Par la même occasion, je souhaite vous partager une deuxième leçon de Dieu. J’ai eu la possibilité d’aller visiter une personne originaire d’un pays du Maghreb en prison. Vous savez combien dans ces pays du Maghreb, où les moines de Thibhirine sont aussi présents et où vivent nos frères dans la foi d’Abraham, les musulmans, combien l’accueil et l’hospitalité sont importants, ça fait partie intégrante de leur tradition. Et j’ai été visité ce monsieur exclu dans sa prison. Je rentre, je lui dis bonjour, il me dit bonjour, on se serre la main puis, selon cette belle tradition des gens de là-bas, il met la main sur son cœur. Alors je mets la main sur mon cœur. Avec un grand sourire, je lui dis « Shukran », c’est-à-dire merci en sa langue. Peut-être que la porte étroite dont nous parle l’Evangile se situe justement là. Et juste après, il me dit : « Vous voulez un café » ? En fait, je venais d’en boire un avec un autre aumônier quelques minutes avant. Mais devant sa proposition, j’ai dit tout de suite oui. Avec son unique tasse, il est allé dans l’unique lavabo la nettoyer. Il ne m’a pas dit : « Tiens ou tenez la poudre, elle est là ». Non. Il a lui-même mis le café, il a versé l’eau, il a brassé un moment comme s’il me cuisinait un repas. En fait, il a fait de ce café un « Sois le bienvenu ». Je représentais le pays qu’il l’excluait et dans son lieu d’incarcération, il me dit « Sois le bienvenu ». J’entends très concrètement en moi résonner l’Evangile de la Saint-Bernard : « J’étais en prison et tu m’as visité. »

Le porteur de Dieu, ce n’est pas celui qui visite, pas moi, c’est lui. Cela rejoint aussi ce que disait Monseigneur Teissier, évêque d’Alger : « Evangéliser l’autre, ça n’est pas évangéliser l’autre sinon on transmet de nouveau un savoir à celui qui ne sait pas. Evangéliser l’autre, c’est évangéliser sa manière d’aller à l’autre ». L’Evangile n’est pas d’abord un message à transmettre. C’est une présence à vivre. Cette présence, elle est bonne nouvelle.
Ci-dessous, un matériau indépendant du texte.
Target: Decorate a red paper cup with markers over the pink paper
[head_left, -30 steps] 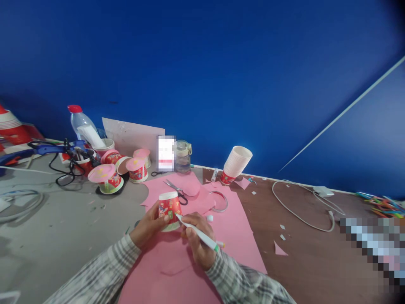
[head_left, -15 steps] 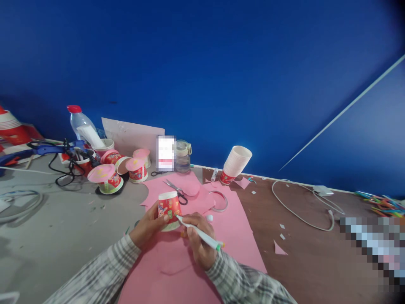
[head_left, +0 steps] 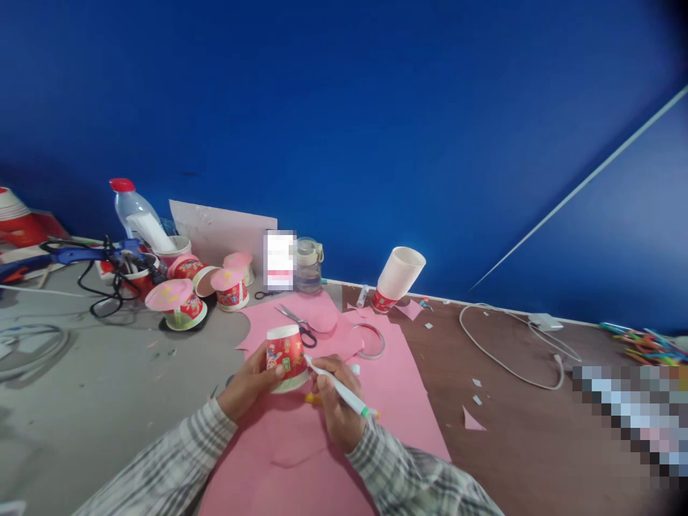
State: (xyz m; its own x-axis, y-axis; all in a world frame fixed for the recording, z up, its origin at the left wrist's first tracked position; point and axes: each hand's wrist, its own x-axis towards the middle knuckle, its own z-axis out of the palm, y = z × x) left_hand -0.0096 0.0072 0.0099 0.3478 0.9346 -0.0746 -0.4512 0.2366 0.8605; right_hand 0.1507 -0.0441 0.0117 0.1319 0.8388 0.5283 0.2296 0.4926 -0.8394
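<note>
A red printed paper cup [head_left: 293, 351] is upside down over the pink paper [head_left: 398, 423], its pale rim facing down. My left hand [head_left: 252, 383] grips it from the left, thumb across the front. In my right hand [head_left: 341, 405] is a white marker [head_left: 344, 393] with a green end, its tip at the cup's right side. Partly under my right hand lies a yellow marker [head_left: 312, 399]. Just behind the cup, scissors [head_left: 298, 324] rest on the paper, and a roll of tape [head_left: 370, 341] lies to their right.
Cups with pink paper discs [head_left: 169, 295] stand at the left, near a tangle of black cable [head_left: 102, 287]. A leaning stack of paper cups [head_left: 400, 276] and a water bottle [head_left: 309, 266] are at the back. A white cable [head_left: 510, 380] and paper scraps [head_left: 473, 419] lie right.
The marker's tip has shifted slightly up and to the right along the cup's side. More of the yellow marker shows. My left hand still holds the cup.
</note>
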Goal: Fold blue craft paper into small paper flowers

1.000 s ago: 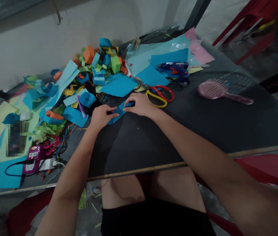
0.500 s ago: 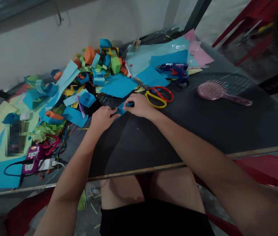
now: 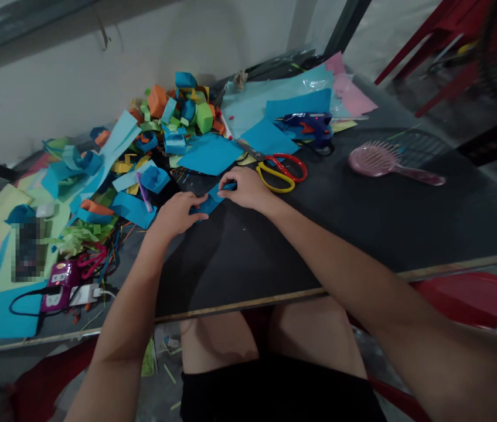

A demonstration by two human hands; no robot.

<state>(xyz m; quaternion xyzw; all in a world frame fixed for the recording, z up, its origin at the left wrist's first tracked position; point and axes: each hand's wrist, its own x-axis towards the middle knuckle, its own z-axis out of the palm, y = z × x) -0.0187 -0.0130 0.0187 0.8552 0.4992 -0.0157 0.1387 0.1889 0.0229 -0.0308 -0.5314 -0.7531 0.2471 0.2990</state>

La vôtre, vous qui êtes ici réunis à l’hospice du Grand-Saint-Bernard ce matin, la vôtre, chers amis qui nous écoutez depuis votre lieu de vie, depuis là où vous êtes et dans les évènements que vous vivez. Que cette célébration nous soit un réconfort parce que la leçon de vie n’est jamais facile à accueillir. Mais seul peut bien vivre celui qui a été d’accord d’apprendre les leçons de la vie. Quand vous sentez aujourd’hui le prix de votre présence, rappelez-vous dans votre histoire, quelles épreuves vous avez traversées et qui ont affiné qui vous êtes aujourd’hui.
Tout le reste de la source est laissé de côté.